Mobile Lab
Esfandiari/UHH
The Mobile Lab was established in 2012 and has continually been growing. Besides Western Europe, it has operated in Nepal, Ethiopia, and other regions, bringing its expertise in non-destructive material analyses to the places where the artefacts are kept without exposing them to the hazards of transportation. Its instrumentation is continually updated and improved with the goal to expand not only the range of portable equipment but also of methodologies.
Our Written Artefact Profiling Guide introduces the scientific methods and analytical tools available at the Mobile Lab for the study of materials used to produce written artefacts.

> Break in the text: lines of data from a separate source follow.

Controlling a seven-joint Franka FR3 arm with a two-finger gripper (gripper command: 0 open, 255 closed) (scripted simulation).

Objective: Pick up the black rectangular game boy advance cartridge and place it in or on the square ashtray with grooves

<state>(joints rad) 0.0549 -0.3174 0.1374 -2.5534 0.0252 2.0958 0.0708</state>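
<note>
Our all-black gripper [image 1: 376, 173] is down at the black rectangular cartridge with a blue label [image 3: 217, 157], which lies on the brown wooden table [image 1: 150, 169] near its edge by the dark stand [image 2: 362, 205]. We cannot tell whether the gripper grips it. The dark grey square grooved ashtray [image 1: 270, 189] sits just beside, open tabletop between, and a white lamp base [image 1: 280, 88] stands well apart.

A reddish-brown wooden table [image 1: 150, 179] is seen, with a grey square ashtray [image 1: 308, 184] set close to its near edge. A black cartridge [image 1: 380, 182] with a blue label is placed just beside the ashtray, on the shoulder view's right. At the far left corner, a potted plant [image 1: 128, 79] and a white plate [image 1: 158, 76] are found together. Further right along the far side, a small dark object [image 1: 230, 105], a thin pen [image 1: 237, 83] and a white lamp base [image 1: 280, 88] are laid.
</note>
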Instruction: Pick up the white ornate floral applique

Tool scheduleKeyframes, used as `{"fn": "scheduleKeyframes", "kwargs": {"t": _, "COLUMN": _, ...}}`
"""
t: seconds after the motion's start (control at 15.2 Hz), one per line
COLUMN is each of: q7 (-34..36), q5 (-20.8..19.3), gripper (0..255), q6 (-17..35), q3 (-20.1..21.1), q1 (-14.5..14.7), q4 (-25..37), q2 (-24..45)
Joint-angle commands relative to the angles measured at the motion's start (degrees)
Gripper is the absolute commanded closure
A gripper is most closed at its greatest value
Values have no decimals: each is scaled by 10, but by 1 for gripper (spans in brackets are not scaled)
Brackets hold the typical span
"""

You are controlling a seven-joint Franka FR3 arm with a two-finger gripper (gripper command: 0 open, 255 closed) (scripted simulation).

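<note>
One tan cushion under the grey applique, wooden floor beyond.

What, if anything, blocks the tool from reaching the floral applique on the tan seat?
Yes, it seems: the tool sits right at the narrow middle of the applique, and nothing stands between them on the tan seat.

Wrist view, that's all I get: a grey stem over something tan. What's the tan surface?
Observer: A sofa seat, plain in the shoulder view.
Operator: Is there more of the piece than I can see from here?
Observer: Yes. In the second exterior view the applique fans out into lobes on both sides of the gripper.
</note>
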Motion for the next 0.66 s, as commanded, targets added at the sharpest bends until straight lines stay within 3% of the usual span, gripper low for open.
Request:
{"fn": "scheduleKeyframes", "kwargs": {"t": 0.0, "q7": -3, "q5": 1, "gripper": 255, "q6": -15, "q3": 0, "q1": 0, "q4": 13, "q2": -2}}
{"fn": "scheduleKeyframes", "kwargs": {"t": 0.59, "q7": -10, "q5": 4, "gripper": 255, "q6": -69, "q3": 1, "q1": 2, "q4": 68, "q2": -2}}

Requests for cooperation should be addressed to Claudia Colini or Sebastian Bosch.
Case Studies
We often encounter written artefacts whose central feature we cannot see: the content. There may be various reasons for this. Writing materials were often scarce and expensive, so discarded manuscripts were commonly reused by first erasing and then overwriting the content they initially contained. We know such ‘palimpsests’ from numerous manuscript cultures. In other cases, earlier writing was not replaced by new writing, but has faded, been damaged, or deliberately removed. Moreover, there are also written artefacts that we will never see with the naked eye because, like many cuneiform tablets from ancient Mesopotamia, they are hidden in envelopes that we cannot open.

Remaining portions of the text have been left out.